Clive Platman on how Spain's famous wine region is changing with the times.
Rioja, easily Spain’s most famous red wine region, has a proud tradition.
As a brand, Rioja is regarded as one of the great classic regions, ranking in many ways alongside Bordeaux in France or Chianti in Italy. It is seen as the great custodian of the tempranillo grape, yet in a style that has undergone long cask-ageing.
Rioja, though, is fully conscious of the New World threat from South America and Australia, and over the last 30 years the style has undergone an evolution, rather than revolution.
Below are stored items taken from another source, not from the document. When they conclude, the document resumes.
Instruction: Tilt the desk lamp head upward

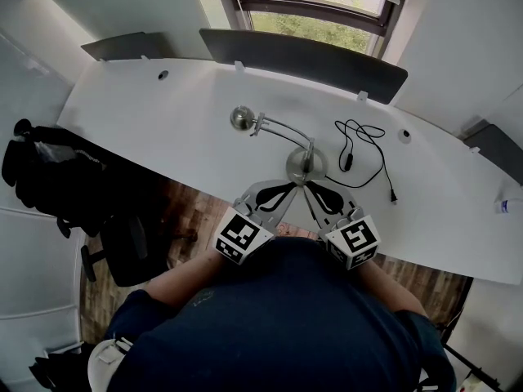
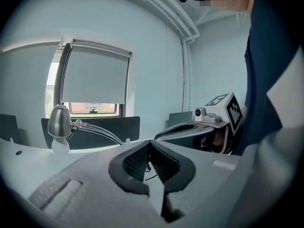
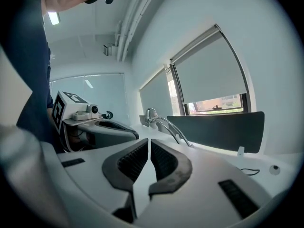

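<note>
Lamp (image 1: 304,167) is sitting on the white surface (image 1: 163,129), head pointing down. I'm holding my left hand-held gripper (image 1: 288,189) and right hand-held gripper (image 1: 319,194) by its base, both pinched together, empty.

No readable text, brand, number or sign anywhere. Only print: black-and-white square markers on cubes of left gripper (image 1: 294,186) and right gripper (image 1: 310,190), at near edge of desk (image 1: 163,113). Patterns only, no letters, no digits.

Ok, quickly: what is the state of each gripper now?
Left grey two-jaw gripper: closed, holding nothing.
Right grey two-jaw gripper: closed, holding nothing.
</note>
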`<act>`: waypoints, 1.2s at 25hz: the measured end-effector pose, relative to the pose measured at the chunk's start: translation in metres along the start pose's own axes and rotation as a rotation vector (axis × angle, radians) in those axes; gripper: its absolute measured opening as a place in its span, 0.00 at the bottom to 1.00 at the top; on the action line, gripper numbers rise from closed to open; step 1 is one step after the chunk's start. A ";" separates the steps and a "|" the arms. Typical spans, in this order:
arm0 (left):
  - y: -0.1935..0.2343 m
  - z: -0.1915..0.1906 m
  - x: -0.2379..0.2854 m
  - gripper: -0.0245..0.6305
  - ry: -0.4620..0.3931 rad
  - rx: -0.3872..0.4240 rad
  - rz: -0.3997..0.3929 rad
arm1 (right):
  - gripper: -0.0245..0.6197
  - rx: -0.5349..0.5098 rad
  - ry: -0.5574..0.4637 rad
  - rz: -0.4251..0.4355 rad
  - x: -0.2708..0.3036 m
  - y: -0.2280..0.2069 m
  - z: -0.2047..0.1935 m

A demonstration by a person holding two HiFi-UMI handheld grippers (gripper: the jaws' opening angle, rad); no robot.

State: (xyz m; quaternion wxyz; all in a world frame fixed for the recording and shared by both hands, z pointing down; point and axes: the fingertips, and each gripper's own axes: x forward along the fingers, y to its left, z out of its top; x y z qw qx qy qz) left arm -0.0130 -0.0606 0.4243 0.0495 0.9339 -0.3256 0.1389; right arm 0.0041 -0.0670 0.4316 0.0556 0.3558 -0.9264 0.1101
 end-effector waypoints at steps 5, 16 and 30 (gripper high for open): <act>-0.014 -0.004 0.001 0.05 0.000 0.029 -0.054 | 0.05 0.007 -0.004 0.018 -0.002 0.005 -0.005; -0.017 -0.004 -0.001 0.05 -0.005 0.050 -0.058 | 0.05 -0.003 -0.002 0.023 -0.002 0.010 -0.007; -0.015 -0.005 -0.013 0.05 -0.012 0.047 -0.040 | 0.05 -0.004 -0.001 0.025 -0.002 0.020 -0.006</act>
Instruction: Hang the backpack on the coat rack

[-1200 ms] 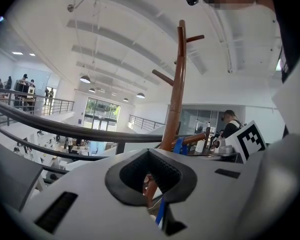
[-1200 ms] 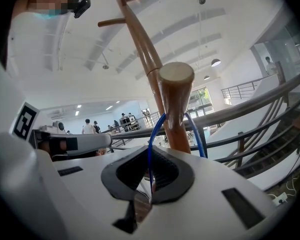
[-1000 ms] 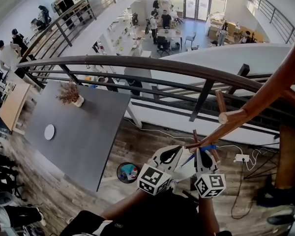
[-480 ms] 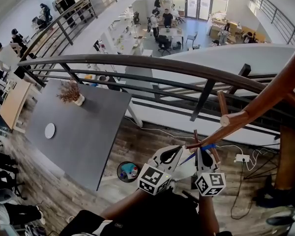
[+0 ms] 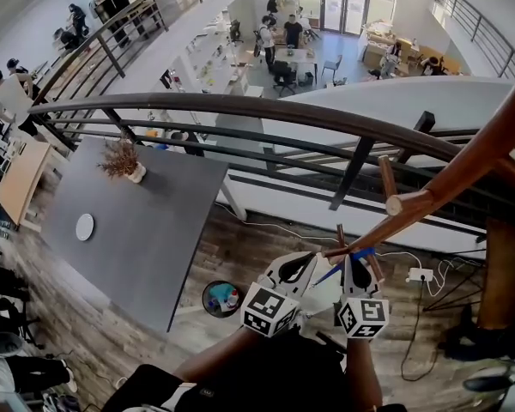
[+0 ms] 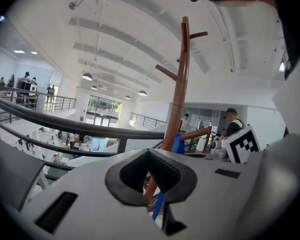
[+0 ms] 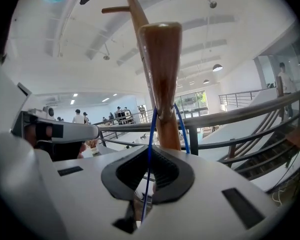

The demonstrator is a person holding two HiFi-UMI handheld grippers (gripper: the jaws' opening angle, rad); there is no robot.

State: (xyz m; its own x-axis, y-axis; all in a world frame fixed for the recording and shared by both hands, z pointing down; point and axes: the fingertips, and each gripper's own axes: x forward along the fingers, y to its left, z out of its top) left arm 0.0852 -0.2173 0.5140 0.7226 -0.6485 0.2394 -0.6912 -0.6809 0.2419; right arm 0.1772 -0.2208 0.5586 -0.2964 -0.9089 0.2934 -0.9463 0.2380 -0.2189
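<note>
The left hand-held gripper (image 6: 150, 181) fills the 6 o'clock part of the view, its jaws pressed together on a blue strap (image 6: 177, 144) that runs up to the brown coat rack (image 6: 180, 84) just beyond. The rack's pole rises toward 12 o'clock, with pegs branching toward 10 and 2 o'clock. A dark railing (image 6: 65, 126) crosses at 9 o'clock, and a person (image 6: 233, 124) stands at 3 o'clock.

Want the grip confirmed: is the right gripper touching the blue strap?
Touching: the right gripper view shows the right gripper shut on the blue strap.
</note>
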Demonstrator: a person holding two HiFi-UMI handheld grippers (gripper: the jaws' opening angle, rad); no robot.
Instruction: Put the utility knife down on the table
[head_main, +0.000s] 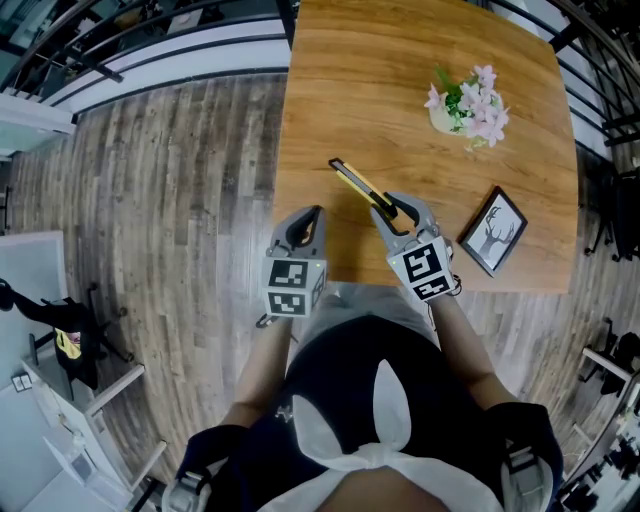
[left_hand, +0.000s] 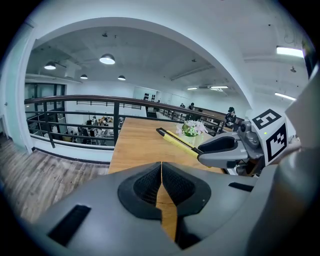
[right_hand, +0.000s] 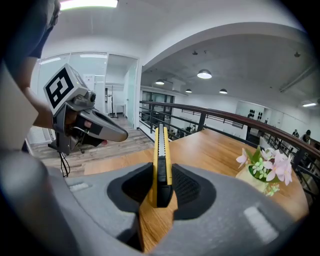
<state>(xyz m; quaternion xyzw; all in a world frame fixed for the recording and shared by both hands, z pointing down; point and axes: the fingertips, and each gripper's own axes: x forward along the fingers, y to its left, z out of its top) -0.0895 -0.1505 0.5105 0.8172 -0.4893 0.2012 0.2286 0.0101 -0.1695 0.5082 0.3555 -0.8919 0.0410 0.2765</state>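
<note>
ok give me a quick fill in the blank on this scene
Of the right gripper and the left gripper, the utility knife is held by the ____ one. The other's jaws are shut on ____. The knife's body is black and ____. The flowers on the table are ____.
Missing: right; nothing; yellow; pink

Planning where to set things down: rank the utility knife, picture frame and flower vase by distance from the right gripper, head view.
1. utility knife, clamped in the right gripper.
2. picture frame, on the table to its right.
3. flower vase, farther up the table.
</note>
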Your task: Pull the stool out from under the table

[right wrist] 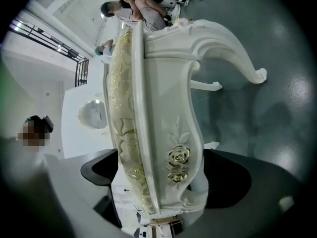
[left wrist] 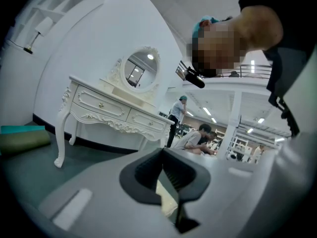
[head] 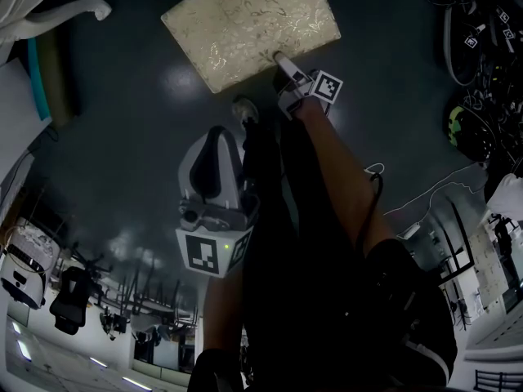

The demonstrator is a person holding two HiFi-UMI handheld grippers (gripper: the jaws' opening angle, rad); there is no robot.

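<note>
The stool point(head: 253, 27) has a cream and gold patterned cushion and stands on the dark floor at the top of the head view. My right gripper point(head: 282, 64) is shut on its near edge. In the right gripper view the stool's point(right wrist: 158, 133) white carved rim with gold roses fills the jaws of the right gripper point(right wrist: 158, 177), and its curved legs reach away. My left gripper point(head: 214, 137) hangs close to my legs, apart from the stool, shut on nothing. The left gripper point(left wrist: 162, 155) points at the white dressing table point(left wrist: 114, 110).
A white table edge point(head: 57, 11) and a teal roll point(head: 37, 80) lie at the upper left. Cables and gear point(head: 482, 39) crowd the right side. An oval mirror point(left wrist: 140, 69) stands on the dressing table, with people point(left wrist: 198, 135) beyond it.
</note>
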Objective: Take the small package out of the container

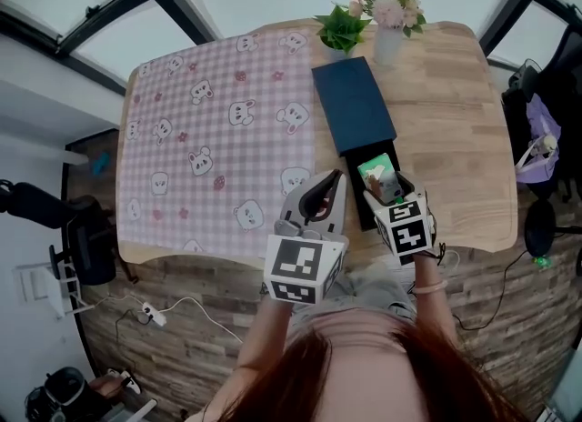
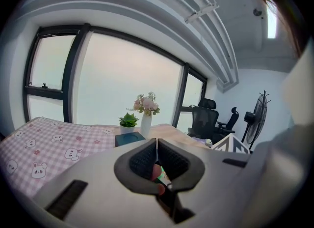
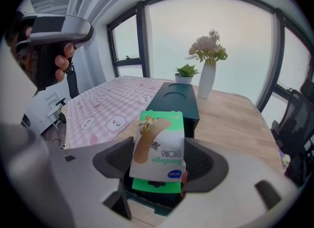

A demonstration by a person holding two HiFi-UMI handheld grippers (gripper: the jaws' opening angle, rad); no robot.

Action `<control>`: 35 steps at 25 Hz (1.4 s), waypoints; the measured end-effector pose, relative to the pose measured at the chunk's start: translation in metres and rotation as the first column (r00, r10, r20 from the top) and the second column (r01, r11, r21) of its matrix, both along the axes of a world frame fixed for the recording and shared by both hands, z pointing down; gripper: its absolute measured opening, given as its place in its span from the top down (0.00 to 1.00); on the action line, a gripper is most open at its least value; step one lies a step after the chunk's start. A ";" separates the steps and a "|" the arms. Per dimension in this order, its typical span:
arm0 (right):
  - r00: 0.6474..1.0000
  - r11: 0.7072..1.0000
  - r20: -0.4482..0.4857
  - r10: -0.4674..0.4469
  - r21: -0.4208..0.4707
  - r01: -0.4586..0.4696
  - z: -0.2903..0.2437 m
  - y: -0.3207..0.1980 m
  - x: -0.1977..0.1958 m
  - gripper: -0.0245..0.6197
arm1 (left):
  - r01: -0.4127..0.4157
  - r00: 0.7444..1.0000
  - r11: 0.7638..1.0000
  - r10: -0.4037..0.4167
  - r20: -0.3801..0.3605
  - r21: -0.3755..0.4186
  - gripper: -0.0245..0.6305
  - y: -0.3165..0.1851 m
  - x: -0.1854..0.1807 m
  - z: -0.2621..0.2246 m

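Cloth (image 1: 209,129), pink-checked and printed with little animals, covers the left part of the wooden table (image 1: 455,111). Just past the cloth's near right corner I hold my left gripper (image 1: 320,195) raised over the table's near edge. Its two dark ribbed pads (image 2: 141,160) are pressed together along a thin seam with nothing caught between them, and it touches neither the cloth nor the box. Right beside it lies the container (image 1: 353,102), a long dark box set lengthwise just off the cloth's right edge. Its cover sits over the far part, and its inner tray is drawn out toward me, so the near end is open. Over that open end is the small package (image 1: 377,175), a flat white-and-green bandage box with a picture of a plaster on its face. My right gripper (image 1: 386,189) has it, with the jaws closed onto its two side edges. The box stands tilted between them, its green lower end low over the tray, and I cannot tell whether that end is clear of the tray. At the far end of the container stand a small green plant (image 1: 343,27) and, just right of it, a white vase (image 1: 386,45) of pale flowers.
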State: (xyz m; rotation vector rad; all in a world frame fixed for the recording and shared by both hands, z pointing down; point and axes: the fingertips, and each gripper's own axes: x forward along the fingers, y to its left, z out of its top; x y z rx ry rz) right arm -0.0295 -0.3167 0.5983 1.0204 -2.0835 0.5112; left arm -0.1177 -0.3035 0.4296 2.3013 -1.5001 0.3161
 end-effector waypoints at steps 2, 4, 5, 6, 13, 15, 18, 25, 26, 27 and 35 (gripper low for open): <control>1.000 1.000 0.006 -0.006 0.022 0.006 -0.008 0.002 0.003 0.46 | 0.013 1.000 1.000 -0.013 0.000 0.016 0.94 0.006 0.001 -0.004; 1.000 0.999 0.016 -0.010 0.034 0.009 -0.015 0.003 0.005 0.46 | 0.026 1.000 0.999 -0.026 -0.003 0.032 0.94 0.010 0.002 -0.008; 1.000 0.999 0.021 -0.013 0.041 0.012 -0.019 0.005 0.006 0.46 | 0.031 1.000 0.999 -0.030 -0.004 0.039 0.94 0.013 0.003 -0.009; 1.000 0.999 0.024 -0.016 0.052 0.015 -0.023 0.006 0.007 0.46 | 0.034 0.999 0.998 -0.034 -0.004 0.045 0.94 0.015 0.005 -0.012; 0.998 0.992 0.048 -0.031 0.122 0.025 -0.049 0.014 0.020 0.46 | 0.049 0.999 0.995 -0.050 0.008 0.092 0.94 0.031 0.018 -0.029; 0.998 0.989 0.058 -0.032 0.147 0.023 -0.056 0.015 0.023 0.46 | 0.053 0.998 0.993 -0.054 0.014 0.106 0.94 0.035 0.021 -0.033; 0.997 0.983 0.075 -0.033 0.182 0.019 -0.068 0.015 0.027 0.46 | 0.056 0.998 0.990 -0.060 0.024 0.130 0.94 0.040 0.027 -0.040; 0.992 0.962 0.119 -0.048 0.273 0.014 -0.104 0.022 0.036 0.46 | 0.062 0.996 0.981 -0.072 0.049 0.186 0.94 0.055 0.039 -0.058; 0.991 0.959 0.124 -0.050 0.283 0.013 -0.109 0.023 0.038 0.46 | 0.063 0.996 0.979 -0.074 0.052 0.193 0.94 0.057 0.041 -0.060; 0.990 0.956 0.129 -0.051 0.293 0.011 -0.113 0.024 0.039 0.46 | 0.062 0.996 0.978 -0.075 0.056 0.199 0.94 0.059 0.043 -0.062; 0.982 0.925 0.179 -0.060 0.380 -0.013 -0.148 0.035 0.046 0.46 | 0.056 0.993 0.967 -0.080 0.088 0.250 0.94 0.073 0.050 -0.078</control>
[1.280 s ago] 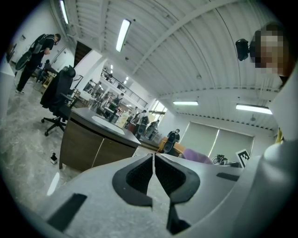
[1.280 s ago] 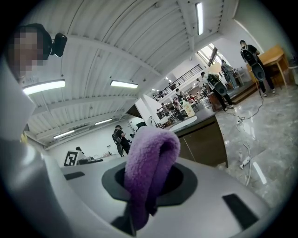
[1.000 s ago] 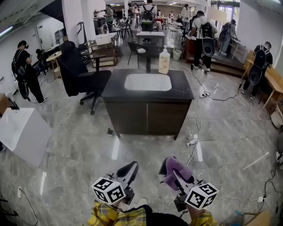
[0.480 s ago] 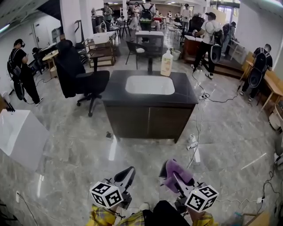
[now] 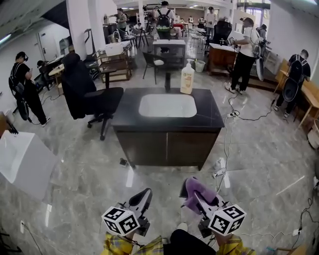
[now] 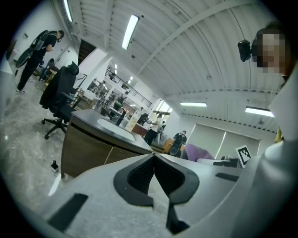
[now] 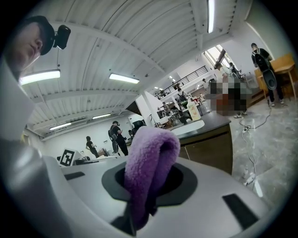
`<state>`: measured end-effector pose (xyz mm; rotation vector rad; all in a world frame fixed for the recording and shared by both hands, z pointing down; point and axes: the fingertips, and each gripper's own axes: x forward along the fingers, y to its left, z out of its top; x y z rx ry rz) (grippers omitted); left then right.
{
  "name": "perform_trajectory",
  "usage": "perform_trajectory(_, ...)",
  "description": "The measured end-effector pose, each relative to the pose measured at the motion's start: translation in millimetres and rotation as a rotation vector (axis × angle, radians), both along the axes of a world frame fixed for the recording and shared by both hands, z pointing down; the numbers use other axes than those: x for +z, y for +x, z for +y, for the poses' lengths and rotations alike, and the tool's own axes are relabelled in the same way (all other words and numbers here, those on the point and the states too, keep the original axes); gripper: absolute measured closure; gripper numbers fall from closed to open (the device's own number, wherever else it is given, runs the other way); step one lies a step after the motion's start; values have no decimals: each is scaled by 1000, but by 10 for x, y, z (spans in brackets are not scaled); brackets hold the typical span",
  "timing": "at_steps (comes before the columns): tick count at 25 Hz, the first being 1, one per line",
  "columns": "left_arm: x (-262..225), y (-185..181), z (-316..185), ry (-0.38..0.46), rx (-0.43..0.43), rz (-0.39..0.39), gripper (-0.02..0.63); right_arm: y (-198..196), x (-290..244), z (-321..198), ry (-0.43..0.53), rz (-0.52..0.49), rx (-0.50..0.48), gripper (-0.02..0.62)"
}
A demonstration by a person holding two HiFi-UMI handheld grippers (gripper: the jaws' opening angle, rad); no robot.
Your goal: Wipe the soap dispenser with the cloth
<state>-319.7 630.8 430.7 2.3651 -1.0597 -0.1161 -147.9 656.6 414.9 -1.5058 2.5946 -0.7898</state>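
The soap dispenser (image 5: 187, 78) stood upright at upper centre, well apart from and directly above the nearer right gripper (image 5: 194, 198), which grasped the purple cloth (image 5: 203, 191). The left gripper (image 5: 143, 195) was clenched empty.

Ceiling strip lights (image 6: 131, 31) are lighting the hall brightly and evenly. Daylight is entering through windows (image 5: 251, 10) at 1 o'clock in the head view. The polished floor (image 5: 75, 164) is throwing back pale streaks of glare, and shadows are staying faint. All three views are bending strongly at the edges. Both gripper views are darkening into round vignettes, with detail softening toward the rims.
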Motion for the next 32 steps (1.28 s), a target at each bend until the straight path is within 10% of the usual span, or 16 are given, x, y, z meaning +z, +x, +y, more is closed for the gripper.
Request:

Oak and structure still remain the Rioja signature, but the modern trend is for a higher fruit content. Wood retains a prominent role and, here, the traditional preference is for American oak, which by virtue of its coarser grain offers more assertive qualities of vanilla, spice and cocoa.
However, there has been a significant increase in the use of French oak in recent years and this allows a more fruit-driven style, albeit supported by fine tannins and more pronounced toast.
Red wine accounts for 90 per cent of the total wine produced, and roughly 75 per cent is from tempranillo. Other native varieties allowed in the blend are garnacha (grenache), mazuelo (carignan) and the very fine, tough-skinned graciano.
Sheltered by the Cantabrian mountains to the north, the two finer sub-regions of Rioja Alta and Alavesa are cooler, influenced by both altitude and the Atlantic climate. The third zone, Rioja Baja, is more Mediterranean and here the garnacha grape has prominence.
Traditionally, Rioja was not simply a blend of grapes, but also a blend of all three zones. Bodegas would buy in grapes from anywhere within the DOC and blend them to sell on under their own label. In the past, some bodegas did not actually own any vines, but times have changed.
With this background, I was recently invited to a Vina Pomal tasting put on for Majestic store managers, presented by winemaker Diego Pinilla-Navarra. Now part of the Cava giant, Codorniu, it is one of several labels produced by Bodegas Bilbainas, one of the oldest estates in the region and having the largest vineyard holding in the Rioja Alta sub-region.